HARARE: Life is slowly getting back to normal for Zimbabweans who are fully vaccinated against COVID-19 and are now allowed to move about in open public places without wearing face masks.

The government announced on August 16 that those who had received their first two doses of vaccines and had gone on to receive the booster vaccine were now allowed to move about without wearing face masks, even though they would be required to wear them in enclosed areas.

Some offices that had been closed are reopening while people are now engaging more in their favorite outdoor activities such as mere socializing, beer drinking, roasting meat outside liquor outlets, and playing social soccer.

There are fears, however, that they may become complacent and witness the resurgence of COVID-19 cases.

Health expert Solwayo Ngwenya has also warned against the removal of face masks, saying that “COVID-19 is not yet over except in some people’s wishful imagination.” In a recent post on Twitter, Ngwenya urged people to continue wearing masks until the World Health Organization had declared that the pandemic was over.

People currently harbour mixed feelings about the pandemic and the preventive measures, with some believing that the worst is over while others still want to remain careful.

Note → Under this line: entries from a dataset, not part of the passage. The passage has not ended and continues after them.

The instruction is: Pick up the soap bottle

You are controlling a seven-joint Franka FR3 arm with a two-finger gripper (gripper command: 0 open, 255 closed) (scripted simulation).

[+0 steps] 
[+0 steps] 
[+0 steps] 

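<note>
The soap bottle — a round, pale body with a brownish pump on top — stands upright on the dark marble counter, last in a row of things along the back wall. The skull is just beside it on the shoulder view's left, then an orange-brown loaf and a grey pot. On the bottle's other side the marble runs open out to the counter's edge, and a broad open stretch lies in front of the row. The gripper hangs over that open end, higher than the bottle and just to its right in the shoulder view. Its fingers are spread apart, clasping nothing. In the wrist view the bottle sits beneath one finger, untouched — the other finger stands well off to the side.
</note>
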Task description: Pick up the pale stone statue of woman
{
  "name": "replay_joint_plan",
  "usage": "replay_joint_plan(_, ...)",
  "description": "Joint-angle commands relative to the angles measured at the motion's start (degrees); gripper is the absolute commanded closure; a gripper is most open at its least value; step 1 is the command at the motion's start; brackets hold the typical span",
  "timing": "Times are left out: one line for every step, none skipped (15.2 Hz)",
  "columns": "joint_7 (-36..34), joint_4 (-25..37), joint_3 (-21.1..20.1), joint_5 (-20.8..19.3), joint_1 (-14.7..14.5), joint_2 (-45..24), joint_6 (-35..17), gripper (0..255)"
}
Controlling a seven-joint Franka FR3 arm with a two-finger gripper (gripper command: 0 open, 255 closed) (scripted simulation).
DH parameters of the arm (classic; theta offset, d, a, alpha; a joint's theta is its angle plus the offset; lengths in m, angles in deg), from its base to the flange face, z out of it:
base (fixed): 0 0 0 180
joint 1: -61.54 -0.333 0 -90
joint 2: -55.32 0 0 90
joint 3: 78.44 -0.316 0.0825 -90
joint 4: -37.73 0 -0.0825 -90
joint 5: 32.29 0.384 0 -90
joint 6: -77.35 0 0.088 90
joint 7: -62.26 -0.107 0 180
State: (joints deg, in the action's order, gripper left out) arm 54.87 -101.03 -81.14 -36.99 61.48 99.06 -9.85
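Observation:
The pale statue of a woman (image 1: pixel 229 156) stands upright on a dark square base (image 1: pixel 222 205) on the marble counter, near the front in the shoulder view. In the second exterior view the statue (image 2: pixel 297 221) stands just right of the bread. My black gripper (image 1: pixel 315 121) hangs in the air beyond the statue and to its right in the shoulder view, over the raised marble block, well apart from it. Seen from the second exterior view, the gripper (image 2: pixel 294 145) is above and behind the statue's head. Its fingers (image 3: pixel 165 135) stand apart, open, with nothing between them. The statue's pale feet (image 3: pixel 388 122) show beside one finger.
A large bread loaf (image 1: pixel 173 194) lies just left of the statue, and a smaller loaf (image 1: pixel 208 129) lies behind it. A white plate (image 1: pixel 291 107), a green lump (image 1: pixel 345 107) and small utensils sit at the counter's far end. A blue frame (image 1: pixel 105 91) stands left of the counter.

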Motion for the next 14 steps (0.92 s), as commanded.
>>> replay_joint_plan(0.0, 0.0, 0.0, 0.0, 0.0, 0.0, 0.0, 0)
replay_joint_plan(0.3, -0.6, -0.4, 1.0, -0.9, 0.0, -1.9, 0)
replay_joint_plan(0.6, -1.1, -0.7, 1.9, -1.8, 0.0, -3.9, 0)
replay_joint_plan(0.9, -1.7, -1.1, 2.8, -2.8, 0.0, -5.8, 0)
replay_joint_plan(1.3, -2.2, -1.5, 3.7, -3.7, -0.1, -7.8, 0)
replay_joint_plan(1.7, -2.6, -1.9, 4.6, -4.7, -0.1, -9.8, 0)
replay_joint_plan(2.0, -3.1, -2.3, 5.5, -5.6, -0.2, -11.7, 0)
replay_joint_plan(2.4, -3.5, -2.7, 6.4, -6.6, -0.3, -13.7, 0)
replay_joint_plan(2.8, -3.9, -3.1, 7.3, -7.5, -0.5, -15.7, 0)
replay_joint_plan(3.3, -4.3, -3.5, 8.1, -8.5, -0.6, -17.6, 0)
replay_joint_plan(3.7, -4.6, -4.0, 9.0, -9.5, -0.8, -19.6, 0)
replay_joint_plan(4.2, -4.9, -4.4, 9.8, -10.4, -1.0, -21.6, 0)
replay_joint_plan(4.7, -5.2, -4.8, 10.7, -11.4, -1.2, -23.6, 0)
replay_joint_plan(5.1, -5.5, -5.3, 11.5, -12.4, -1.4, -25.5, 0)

“I may be fully vaccinated, but given that some of the hospitalised cases are for people who are fully vaccinated, I would rather stick to my mask,” said a man in a shopping mall northwest of Harare, the capital of Zimbabwe.

Harare resident Tatenda Muteswa said he was happy that the requirement to wear face masks for those who were fully vaccinated had been removed.

“Now I can walk past a police officer without worrying that I am not wearing a face mask. I know that face masks really helped in curbing the spread of the virus, but having them on every time was a bit stifling,” he said.

The lifting of the requirement followed a huge reduction in the number of new COVID-19 cases and resultant deaths.

While at its peak, more than 4,000 cases were recorded on a single day during the fourth wave in December 2021, only 84 cases were recorded between Aug. 15-21 this year.

The number of deaths has also gone down tremendously, with zero deaths per day recorded on a regular basis.

Once overwhelmed medical facilities can now cope, providing lots of bed space and more attention to patients.

Not many people, however, will benefit from the latest relaxation of requirements.

The government’s target to have at least 10 million people (60 percent of the population) vaccinated to achieve herd immunity still falls short.

The number of people who had received the first dose by Aug. 21 was about 6.4 million, while that of those who had received the second one and thus contributed toward herd immunity was nearly 4.8 million. Another 979,244 had received the booster vaccine by the same date, and are thus exempted from wearing face masks in open public places.

The government had hoped that the country would have achieved herd immunity by the end of 2021, but many people have been hesitant to take the vaccines for various reasons.

Some people had found it easier to get the first two doses but it is not the same case with the third one, which is commonly known as the booster.

A security guard said he did not find taking the third dose “inspiring.”

“I’m just not keen on taking it. Maybe now that there appears to be an incentive in that I will be able to walk about without wearing a face mask, I will now take it,” he said.

The spectre of the pandemic still haunts many people who lost their loved ones since the first case was reported in the country on March 20, 2020. They, however, have decided to move on, taking necessary precautions in the new normal as the world hopes that COVID-19 will soon be a thing of the past.